Queridos lectores: hoy Tamasma inicia una nueva etapa y un nuevo formato.
Quiero empezar con un saludo especial y ofreciéndoles un cuento con un gran significado para mí. Lo escribí allá por el año 1999, año en que mi hermano Ricardo nos dejó para irse a la otra orilla. Entonces se lo dediqué a él, e igual se lo dedico hoy, y lo comparto con ustedes.
ERA SÓLO UNA MONJA
A la memoria de mi hermano Ricardo
Con el ánimo quebrantado, sor Ágata se frotaba la nariz constantemente en un vano intento de desprenderse de aquel olor a cuerpos quemados que la brisa traía desde la vecina aldea. En sus oídos aún persistían los gritos de horror de aquellos desdichados. El sol danzaba implacable sobre su cabeza, las moscas zumbaban revoloteando a su alrededor, la tierra roja ardía bajo sus pies y los párpados le caían abatidos por el peso del calor, por el cansancio y el olvido. Ante tanto desastre, ella sólo era una pobre monja sin saber qué hacer. Le dolía todo el cuerpo y hacía pequeños movimientos con los hombros y el cuello, intentando encontrar un poco de alivio. Miraba a los niños vagar sin sentido, o echados sobre la tierra caliente, sin fuerzas para levantarse y buscar la sombra de algún matorral, bajo el cañizo no había sitio para nadie más. Le habían prometido que la ayuda llegaría a tiempo y ya llevaban tres días sin agua ni alimentos, y dos sin comunicación alguna.

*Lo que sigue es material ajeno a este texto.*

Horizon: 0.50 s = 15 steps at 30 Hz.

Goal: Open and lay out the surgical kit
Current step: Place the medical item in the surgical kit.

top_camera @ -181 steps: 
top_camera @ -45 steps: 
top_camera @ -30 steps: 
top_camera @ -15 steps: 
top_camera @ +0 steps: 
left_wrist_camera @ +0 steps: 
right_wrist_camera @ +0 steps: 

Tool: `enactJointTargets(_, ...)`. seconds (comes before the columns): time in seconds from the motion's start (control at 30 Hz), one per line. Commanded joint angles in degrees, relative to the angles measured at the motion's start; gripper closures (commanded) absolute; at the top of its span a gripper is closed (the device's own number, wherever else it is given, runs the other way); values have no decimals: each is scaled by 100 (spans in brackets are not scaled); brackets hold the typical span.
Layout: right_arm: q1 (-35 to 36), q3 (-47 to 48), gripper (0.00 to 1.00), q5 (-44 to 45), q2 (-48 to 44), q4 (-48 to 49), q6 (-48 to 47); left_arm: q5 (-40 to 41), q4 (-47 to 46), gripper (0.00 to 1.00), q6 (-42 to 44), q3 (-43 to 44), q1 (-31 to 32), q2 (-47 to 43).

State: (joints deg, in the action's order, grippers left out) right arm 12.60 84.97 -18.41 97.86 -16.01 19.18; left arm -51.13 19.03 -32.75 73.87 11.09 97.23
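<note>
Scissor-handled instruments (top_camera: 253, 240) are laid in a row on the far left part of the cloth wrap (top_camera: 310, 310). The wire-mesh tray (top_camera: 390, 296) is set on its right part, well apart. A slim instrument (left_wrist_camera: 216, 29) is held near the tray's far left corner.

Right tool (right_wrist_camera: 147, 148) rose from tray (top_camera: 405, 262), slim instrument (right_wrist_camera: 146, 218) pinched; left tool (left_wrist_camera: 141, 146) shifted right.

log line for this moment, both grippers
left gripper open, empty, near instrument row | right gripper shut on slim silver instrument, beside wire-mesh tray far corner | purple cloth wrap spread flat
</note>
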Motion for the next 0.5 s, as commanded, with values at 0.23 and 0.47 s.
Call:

Todo lo que le quedaba eran dos bolsas de caramelos. Pidió a los niños que se acercaran, había decidido dar un caramelo a cada uno y así, al menos, distraerles el hambre. Como sombras, movidas por la brisa, se iban acercando los niños con cara de viejos y, entre ellos, alguna que otra mujer intentaba llegar hasta sor Ágata.
—No, no, por favor, sólo los niños, nosotras hemos de esperar — les repetía una y otra vez—. Pronto llegarán las provisiones que nos han prometido.
Y continuó repartiendo caramelos y caricias con la sombra de una sonrisa. Mientras, el sol seguía danzando sobre su cabeza y las moscas con sus incasables zumbidos.
Sor Ágata vio que una mujer joven se acercaba y, sacando fuerzas desde su cansancio, le dijo elevando la voz:
—Los niños, sólo los niños.
La mujer, como si no la hubiera escuchado, siguió avanzando con una mano extendida, y le devolvió el caramelo que su hijo ya no necesitaba.